En effet, nous avons pu constater que les professionnels (quelle que soit leur formation initiale42) semblaient souffrir d’un déficit de légitimité dans l’activité de prise en charge du handicap avec l’informatique et/ou l’Internet – déficit qui tend à se démentir au fil du temps. De plus, en nous entretenant avec une psychologue qui avait travaillé avec ces outils et médias auprès d’un public de déficients cognitifs, et entamé une thèse sur le sujet (qu’elle a dû abandonner), elle nous fait part de son problème de positionnement face à un objet de recherche étant quasi, par nature, transdisciplinaire : « Moi, c’est ce qui a été vraiment compliqué au moment de ma thèse, on m’a demandé “mais qui êtes-vous, dans quel… ?”. On s’interrogeait sur ma posture, avec un sujet pareil, on s’attend à ce que vous soyez plus psychologue, vous voyez ce que je veux dire. Je faisais des va et vient qui étaient un peu compliqués parfois ». Mobiliser comme outil professionnel ou étudier l’informatique et/ou l’Internet utilisés par les personnes handicapées mentales semble relever presque d’une trahison disciplinaire qui conduit à une difficulté à rendre intelligible l’objet. On pourrait d’ailleurs presque terminer sa phrase par le mot « camp ». En tant que chercheur en SIC, les problèmes étaient moindres, mais il a été nécessaire de défendre ardemment ses choix épistémologiques tant les représentations, comme nous l’avons présenté dans le chapitre précédent, sont prégnantes et mutilantes. De surcroît, ces problèmes de positionnement sont inhérents à l’objet, à sa complexité ; le refus du réductionnisme et le risque du holisme ont été des épées de Damoclès constantes. Ce choix de s’inscrire dans un paradigme éco-systémique

111 s’explique alors par la configuration de l’objet et c’est pourquoi ce travail de cartographies des champs et des disciplines in-formant l’objet a été mené afin d’évacuer une possible critique d’un non positionnement théorique que d’autres pourraient nommer d’indiscipline.

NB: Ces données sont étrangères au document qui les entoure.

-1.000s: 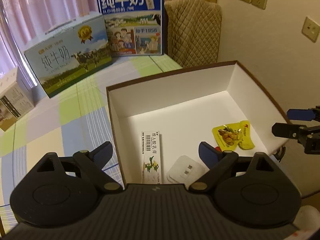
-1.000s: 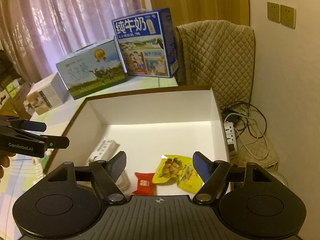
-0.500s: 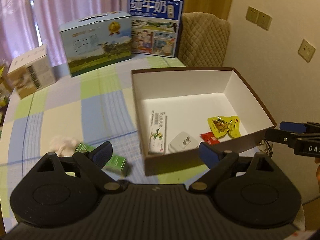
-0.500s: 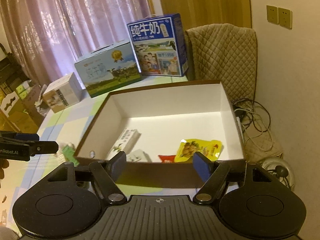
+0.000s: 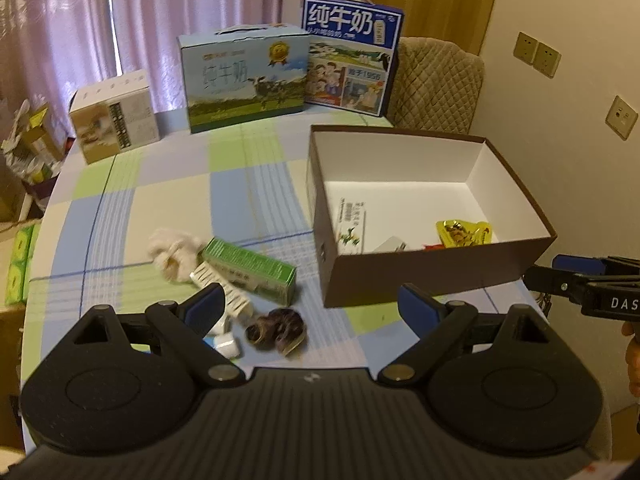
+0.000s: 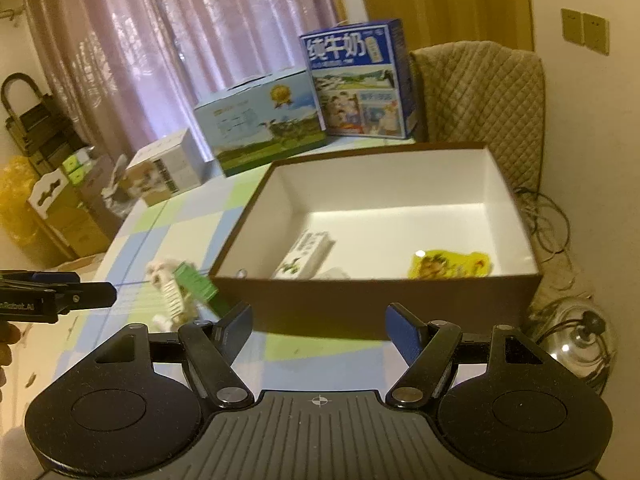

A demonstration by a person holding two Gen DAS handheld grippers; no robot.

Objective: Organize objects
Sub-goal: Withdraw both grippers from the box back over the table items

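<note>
A brown box with a white inside [image 5: 432, 276] [image 6: 372, 300] stands at the table's right. In it lie a white carton [image 5: 351, 222] [image 6: 305, 255], a yellow snack packet [image 5: 462, 233] [image 6: 450, 264], a white adapter [image 5: 390, 245] and a red sachet [image 5: 434, 246]. Left of the box, loose on the cloth, are a green box [image 5: 250, 270] [image 6: 196, 280], a white crumpled cloth [image 5: 172, 250], a white strip [image 5: 224, 292], a dark hair tie [image 5: 278, 330] and a small white piece [image 5: 226, 346]. My left gripper [image 5: 310, 308] hangs open above these. My right gripper [image 6: 319, 328] is open before the box's near wall.
Two milk cartons [image 5: 244, 80] [image 5: 350, 68] and a small white carton [image 5: 114, 120] stand along the table's far edge. A quilted chair back [image 5: 438, 88] is behind the box. Cables and a power strip [image 6: 548, 224] lie on the floor to the right. Stacked boxes [image 6: 60, 200] sit left of the table.
Both grippers have pulled back from over the box toward the near table edge. The loose items left of the box have come into the left wrist view. Both stay open.
</note>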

En définitive, l’enjeu de l’application d’une pensée complexe réside dans sa portée paradigmatique selon l’auteur (Morin, 1990 : 23) : « Ainsi, au paradigme de disjonction/réduction/unidimensionnalisation, il faudrait substituer un paradigme de distinction/conjonction qui permette de distinguer sans disjoindre, d’associer sans identifier ou réduire. Ce paradigme comporterait un principe dialogique et translogique, qui intégrerait la logique classique tout en tenant compte de ses limites de facto (problème de contradictions) et de jure (limites du formalisme). Il porterait en lui le principe de l’Unitas multiplex, qui échappe à l’Unité abstraite du haut (holisme) et du bas (réductionnisme) ». Pour le dire autrement, il semble que l’objet nous a mis sur la voie de la complexité, et que jusqu’alors, la pensée en termes de causalités linéaires (un handicap, un usage et/ou une pratique) reste prégnante. En même temps, on voit bien que l’évolution de la prise en compte du handicap mental est une évolution des mentalités et de la pensée. La terminologie de processus de production du handicap, ou de situation de handicap mental, ou de handicap en fonction de l’environnement ou encore de handicap en fonction de la société, symbolise cette évolution. Il ne s’agit donc pas de nier le handicap, c’est-à-dire d’être dans le déni, mais d’au moins essayer de le penser dans toute sa complexité.